Christmas Ornaments

Make Christmas decorating fun

Up until the mid 19th century, Christmas ornaments were entirely handmade. Using anything available, homeowners would make decorations out of scraps of cloth, wood, pinecones and so forth. Christmas ornaments first starting appearing on store shelves during the 1870s. These were made of lead in geometric shapes or as stars, crosses and butterflies.

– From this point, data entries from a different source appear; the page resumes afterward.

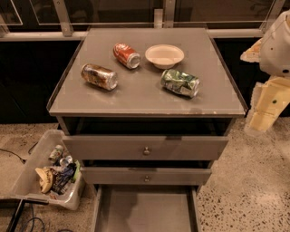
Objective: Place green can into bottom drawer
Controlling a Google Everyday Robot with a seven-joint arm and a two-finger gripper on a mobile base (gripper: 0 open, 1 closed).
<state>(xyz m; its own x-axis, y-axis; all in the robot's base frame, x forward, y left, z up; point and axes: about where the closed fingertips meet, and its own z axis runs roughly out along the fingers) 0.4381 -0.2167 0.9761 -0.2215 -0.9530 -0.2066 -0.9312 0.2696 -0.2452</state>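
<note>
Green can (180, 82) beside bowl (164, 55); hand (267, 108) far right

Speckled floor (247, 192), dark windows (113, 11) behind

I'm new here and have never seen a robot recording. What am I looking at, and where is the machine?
One camera looks down on a grey cabinet. The pale shapes at the right edge are the robot's arm and hand, beside the cabinet, away from the cans. It holds none of them. On top lie a dented green can, a red can and a gold-brown can, all on their sides, plus a white bowl. The bottom drawer stands open. A bin of clutter sits on the floor.
</note>
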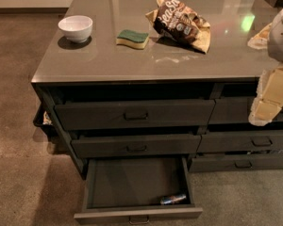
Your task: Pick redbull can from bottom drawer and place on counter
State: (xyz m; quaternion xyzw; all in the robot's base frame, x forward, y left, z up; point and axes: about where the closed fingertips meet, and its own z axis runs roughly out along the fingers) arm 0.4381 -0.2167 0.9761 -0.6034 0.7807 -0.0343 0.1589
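Observation:
The bottom drawer (132,182) is pulled open at the lower middle. The redbull can (173,199) lies on its side inside it, near the front right corner. The counter (146,55) is the glossy grey-brown top of the dark cabinet. My gripper (271,95) is at the right edge, a pale blurred shape hanging in front of the right-hand drawers, well above and right of the can.
On the counter stand a white bowl (76,28), a green and yellow sponge (132,38) and a brown snack bag (181,22). Two shut drawers (134,114) sit above the open one. More drawers (245,140) are at the right. Brown floor lies left.

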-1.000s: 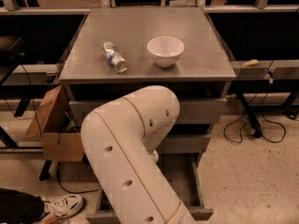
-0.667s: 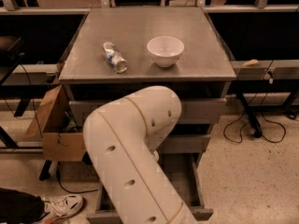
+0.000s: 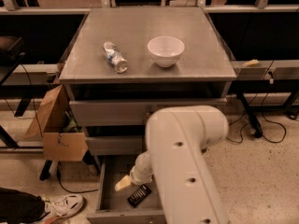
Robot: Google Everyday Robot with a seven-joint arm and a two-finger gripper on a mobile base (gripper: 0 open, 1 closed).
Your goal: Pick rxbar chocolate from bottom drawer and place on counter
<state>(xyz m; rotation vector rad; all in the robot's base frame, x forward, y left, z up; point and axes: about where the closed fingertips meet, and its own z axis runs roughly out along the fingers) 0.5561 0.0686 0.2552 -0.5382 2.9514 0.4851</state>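
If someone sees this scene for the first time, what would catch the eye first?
The large white robot arm fills the lower foreground and reaches down into the open bottom drawer. There its gripper is close beside the black rxbar chocolate, which lies on the drawer floor. On the counter above, a white bowl stands to the right of a clear plastic bottle lying on its side.

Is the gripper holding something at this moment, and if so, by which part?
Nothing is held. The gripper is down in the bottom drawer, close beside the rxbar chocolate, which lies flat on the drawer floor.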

Shortly thereafter, glass ornaments from Germany were introduced. The Germans were renowned for making the highest quality ornaments. They were truly exquisite. They had over 5000 ornament molds and over 100 glass blowing workshops devoted entirely to making them. In 1880, F.W. Woolworth stocked his shelves with glass ornaments, but he did so with reluctance. He didn't think they would sell. By 1890, he was importing over 200,000 ornaments a year and selling 25 million dollars worth, at 5 and 10 cents per ornament! Christmas ornaments have been a holiday decorating staple ever since.

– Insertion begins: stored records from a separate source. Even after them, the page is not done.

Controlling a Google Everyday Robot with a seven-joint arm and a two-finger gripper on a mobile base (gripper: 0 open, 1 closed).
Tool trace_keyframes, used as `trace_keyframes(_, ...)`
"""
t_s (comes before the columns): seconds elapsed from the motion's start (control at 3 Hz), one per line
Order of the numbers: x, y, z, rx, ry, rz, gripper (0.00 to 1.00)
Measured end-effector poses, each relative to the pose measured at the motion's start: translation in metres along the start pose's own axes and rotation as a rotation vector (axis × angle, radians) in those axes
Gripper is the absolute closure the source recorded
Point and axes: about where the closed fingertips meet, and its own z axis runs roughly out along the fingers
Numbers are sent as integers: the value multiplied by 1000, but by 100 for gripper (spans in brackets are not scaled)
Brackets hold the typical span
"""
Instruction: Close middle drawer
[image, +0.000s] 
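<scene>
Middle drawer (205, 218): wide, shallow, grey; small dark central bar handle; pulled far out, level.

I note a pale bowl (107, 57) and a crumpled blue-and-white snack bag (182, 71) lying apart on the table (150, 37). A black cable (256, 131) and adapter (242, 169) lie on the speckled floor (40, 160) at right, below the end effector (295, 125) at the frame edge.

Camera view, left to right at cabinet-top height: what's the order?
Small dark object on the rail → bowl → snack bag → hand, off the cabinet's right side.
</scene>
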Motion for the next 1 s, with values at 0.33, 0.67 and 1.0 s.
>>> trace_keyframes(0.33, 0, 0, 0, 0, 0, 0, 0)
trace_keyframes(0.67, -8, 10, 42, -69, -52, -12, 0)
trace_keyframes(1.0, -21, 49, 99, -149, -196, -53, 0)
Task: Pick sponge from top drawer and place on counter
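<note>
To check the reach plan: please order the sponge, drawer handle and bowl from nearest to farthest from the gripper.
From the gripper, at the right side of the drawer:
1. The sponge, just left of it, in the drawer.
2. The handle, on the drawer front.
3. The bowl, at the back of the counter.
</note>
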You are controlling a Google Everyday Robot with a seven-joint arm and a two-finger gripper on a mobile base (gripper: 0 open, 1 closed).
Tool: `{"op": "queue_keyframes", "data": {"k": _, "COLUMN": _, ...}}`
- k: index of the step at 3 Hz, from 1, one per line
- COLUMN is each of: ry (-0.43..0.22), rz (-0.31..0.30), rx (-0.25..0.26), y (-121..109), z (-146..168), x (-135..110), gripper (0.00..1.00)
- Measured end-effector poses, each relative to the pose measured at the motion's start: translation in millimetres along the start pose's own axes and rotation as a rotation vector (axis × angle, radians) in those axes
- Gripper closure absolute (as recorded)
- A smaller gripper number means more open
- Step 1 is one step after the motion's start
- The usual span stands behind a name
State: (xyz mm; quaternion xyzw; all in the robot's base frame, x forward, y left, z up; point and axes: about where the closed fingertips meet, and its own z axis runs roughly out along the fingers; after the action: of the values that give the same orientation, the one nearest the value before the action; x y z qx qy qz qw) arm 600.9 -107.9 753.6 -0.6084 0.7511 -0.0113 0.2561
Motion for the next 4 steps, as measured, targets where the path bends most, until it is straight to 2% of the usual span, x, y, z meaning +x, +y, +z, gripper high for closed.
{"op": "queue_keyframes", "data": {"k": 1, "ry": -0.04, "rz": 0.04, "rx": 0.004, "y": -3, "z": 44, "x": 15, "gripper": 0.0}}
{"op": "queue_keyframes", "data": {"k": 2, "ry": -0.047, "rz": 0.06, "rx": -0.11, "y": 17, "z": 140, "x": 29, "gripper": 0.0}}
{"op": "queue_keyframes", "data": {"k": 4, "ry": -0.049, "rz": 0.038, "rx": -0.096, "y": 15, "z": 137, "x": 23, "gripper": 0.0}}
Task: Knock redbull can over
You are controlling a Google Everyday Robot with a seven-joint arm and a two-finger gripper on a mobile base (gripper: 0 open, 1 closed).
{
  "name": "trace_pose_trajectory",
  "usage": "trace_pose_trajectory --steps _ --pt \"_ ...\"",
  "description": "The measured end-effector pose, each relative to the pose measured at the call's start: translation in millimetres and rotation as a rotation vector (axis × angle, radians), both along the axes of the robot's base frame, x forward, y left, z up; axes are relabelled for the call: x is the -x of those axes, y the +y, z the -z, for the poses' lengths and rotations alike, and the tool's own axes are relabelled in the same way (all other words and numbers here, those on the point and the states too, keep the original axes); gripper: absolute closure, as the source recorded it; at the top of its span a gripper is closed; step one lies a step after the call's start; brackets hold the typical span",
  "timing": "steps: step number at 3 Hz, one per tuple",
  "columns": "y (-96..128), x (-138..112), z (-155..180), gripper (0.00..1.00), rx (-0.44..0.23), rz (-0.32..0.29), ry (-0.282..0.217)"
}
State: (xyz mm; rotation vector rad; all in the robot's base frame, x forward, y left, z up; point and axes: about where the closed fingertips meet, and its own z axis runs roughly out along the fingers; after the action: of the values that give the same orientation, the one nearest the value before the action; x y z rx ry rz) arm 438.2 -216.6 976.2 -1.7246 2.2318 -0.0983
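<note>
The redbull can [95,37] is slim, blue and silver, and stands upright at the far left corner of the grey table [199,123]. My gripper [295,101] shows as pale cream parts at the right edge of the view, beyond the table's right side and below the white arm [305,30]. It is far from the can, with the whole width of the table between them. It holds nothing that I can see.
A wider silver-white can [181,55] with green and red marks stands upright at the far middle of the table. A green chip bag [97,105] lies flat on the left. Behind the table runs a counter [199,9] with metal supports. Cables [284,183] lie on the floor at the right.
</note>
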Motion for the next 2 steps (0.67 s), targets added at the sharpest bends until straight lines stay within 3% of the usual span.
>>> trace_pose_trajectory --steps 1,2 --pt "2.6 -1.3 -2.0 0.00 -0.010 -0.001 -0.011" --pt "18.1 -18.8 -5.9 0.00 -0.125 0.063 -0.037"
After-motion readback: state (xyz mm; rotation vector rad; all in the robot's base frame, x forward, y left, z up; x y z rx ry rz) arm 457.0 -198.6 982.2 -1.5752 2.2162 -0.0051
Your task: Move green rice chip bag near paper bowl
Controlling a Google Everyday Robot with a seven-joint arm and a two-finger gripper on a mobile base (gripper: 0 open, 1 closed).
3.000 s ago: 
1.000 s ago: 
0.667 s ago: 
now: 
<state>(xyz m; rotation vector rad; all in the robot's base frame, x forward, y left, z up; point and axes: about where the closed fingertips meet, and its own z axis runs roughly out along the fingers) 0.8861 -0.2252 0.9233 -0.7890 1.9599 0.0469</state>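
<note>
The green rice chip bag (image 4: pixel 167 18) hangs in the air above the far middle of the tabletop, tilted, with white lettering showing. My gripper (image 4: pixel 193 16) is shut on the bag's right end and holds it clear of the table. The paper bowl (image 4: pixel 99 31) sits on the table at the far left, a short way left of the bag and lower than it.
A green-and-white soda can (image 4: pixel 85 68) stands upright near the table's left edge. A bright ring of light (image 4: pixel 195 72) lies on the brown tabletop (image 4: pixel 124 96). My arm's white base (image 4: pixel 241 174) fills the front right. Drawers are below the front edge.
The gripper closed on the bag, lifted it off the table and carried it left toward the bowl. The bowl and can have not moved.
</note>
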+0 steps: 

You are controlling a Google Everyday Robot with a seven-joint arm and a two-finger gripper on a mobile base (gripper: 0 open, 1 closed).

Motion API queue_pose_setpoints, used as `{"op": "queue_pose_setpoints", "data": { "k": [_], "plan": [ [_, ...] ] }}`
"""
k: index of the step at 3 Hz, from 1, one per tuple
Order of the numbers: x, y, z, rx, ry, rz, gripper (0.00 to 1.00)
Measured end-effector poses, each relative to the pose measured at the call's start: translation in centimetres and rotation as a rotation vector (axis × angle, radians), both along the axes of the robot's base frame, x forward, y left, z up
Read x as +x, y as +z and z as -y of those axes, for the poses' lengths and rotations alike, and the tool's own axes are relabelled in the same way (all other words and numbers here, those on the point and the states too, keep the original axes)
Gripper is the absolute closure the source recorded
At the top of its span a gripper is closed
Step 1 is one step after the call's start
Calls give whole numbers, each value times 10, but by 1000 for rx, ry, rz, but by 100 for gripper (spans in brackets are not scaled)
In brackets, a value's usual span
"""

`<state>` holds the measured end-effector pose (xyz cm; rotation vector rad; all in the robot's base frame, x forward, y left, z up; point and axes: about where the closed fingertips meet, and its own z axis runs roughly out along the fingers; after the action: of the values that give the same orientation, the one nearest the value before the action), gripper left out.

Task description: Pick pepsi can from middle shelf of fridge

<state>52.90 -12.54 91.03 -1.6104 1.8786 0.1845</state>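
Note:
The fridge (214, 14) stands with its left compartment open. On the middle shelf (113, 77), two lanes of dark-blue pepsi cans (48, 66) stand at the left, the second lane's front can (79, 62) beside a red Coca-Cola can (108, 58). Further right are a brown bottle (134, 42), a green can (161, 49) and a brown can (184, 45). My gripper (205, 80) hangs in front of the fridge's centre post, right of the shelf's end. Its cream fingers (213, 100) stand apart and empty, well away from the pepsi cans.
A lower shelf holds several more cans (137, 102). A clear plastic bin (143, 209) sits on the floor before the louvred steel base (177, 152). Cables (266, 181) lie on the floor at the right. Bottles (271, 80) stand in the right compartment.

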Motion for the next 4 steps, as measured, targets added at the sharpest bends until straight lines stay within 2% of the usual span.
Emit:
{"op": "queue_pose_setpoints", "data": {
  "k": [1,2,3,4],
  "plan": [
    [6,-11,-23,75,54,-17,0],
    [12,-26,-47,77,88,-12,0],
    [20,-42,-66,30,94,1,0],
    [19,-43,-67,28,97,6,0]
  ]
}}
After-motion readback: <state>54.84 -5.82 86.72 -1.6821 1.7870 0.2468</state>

Christmas ornaments have come a long way from those earlier styles. For one thing, they're not just made of glass anymore. While glass is still the most popular style of ornament, plastic ornaments have gained a lot of ground. Plastic provides a more durable ornament that can resemble almost anything. Cartoon character ornaments, animated Christmas ornaments, even those that light up are more widely available and affordable, in plastic. Consider some personalized gifts or for yourself this year.

Wood and pewter (and other metals) are also popular ornament choices. Wooden ornaments provide a quaint charm, perfect for Christmas trees with a country theme. Pewter ornaments lend the tree a cool sophistication. Depending on how dark the shade of pewter (some are more gunmetal and some are closer to silver), pewter ornaments can look stunning with either blue or red garland.

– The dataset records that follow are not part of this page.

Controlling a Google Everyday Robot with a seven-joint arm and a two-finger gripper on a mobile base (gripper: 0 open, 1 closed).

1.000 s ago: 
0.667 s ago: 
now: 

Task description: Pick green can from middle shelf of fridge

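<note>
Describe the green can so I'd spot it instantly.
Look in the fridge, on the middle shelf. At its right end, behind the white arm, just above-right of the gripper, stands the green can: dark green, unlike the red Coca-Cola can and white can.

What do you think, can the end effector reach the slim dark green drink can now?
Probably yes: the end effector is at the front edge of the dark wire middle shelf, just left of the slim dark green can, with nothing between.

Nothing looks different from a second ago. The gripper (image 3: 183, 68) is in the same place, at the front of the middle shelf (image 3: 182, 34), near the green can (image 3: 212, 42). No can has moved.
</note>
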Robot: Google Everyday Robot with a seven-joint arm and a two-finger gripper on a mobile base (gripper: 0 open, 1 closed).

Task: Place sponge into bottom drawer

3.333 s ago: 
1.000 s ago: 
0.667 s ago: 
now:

While traditionally hung solely on the Christmas tree, Christmas ornaments are being used everywhere and anywhere. Make an entire wreath of them for a festive addition to the front door. A bowl full of ornaments makes a charming centerpiece. Add them to Christmas garland that's draped in a stairway for an instant dash of color. Tie them with a sprig of holly and some bells and hang from doorknobs - a bright and melodious entry to any room! With so many diverse uses, why not hang Christmas ornaments all through your home?